To do:
Please report, as a bare number, how many lines below include the string "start".

..........

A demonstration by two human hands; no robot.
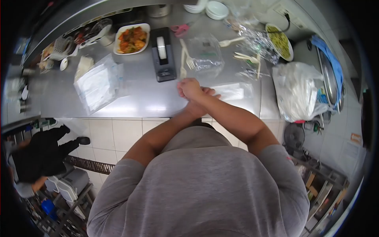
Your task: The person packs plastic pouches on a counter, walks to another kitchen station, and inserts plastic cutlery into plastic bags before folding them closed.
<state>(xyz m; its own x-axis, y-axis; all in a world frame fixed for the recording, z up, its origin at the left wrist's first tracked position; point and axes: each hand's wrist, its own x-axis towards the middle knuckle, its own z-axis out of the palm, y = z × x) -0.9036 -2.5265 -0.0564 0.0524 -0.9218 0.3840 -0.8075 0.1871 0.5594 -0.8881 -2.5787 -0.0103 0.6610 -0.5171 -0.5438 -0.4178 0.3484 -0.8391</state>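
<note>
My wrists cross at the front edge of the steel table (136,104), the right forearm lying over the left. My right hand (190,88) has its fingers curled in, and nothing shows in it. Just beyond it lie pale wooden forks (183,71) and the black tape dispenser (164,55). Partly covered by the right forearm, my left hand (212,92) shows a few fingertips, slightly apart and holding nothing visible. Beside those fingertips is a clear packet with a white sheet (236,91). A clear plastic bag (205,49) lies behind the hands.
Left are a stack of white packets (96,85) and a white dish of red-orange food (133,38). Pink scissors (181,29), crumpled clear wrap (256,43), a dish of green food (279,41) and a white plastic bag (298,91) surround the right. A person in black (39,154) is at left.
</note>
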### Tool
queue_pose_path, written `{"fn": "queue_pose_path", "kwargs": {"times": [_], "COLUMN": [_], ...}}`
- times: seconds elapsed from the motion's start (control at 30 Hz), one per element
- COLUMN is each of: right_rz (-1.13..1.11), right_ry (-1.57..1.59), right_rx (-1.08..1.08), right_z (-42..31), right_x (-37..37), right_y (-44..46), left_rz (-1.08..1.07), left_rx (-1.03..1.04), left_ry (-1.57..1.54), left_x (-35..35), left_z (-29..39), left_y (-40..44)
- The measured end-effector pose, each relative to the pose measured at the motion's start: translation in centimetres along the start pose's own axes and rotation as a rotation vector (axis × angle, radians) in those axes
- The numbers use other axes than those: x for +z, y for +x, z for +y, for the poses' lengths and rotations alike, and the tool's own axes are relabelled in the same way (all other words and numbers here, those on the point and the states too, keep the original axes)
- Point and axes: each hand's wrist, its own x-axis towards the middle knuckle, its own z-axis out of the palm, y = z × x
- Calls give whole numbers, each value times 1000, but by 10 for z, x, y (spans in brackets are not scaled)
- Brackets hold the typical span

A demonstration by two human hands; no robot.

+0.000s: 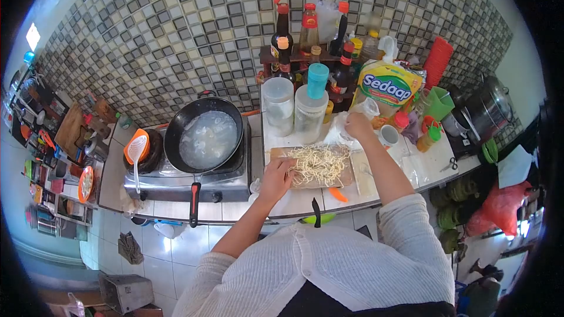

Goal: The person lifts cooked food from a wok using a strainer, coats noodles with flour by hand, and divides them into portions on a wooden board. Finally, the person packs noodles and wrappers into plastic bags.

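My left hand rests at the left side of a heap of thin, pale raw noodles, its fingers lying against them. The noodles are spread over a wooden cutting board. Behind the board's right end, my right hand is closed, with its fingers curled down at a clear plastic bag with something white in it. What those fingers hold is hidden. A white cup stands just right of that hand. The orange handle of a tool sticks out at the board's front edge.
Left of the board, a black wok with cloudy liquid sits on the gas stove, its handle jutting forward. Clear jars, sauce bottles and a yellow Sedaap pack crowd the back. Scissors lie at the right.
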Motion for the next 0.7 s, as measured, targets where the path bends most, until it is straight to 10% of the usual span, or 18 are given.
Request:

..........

Output of the exercise:
2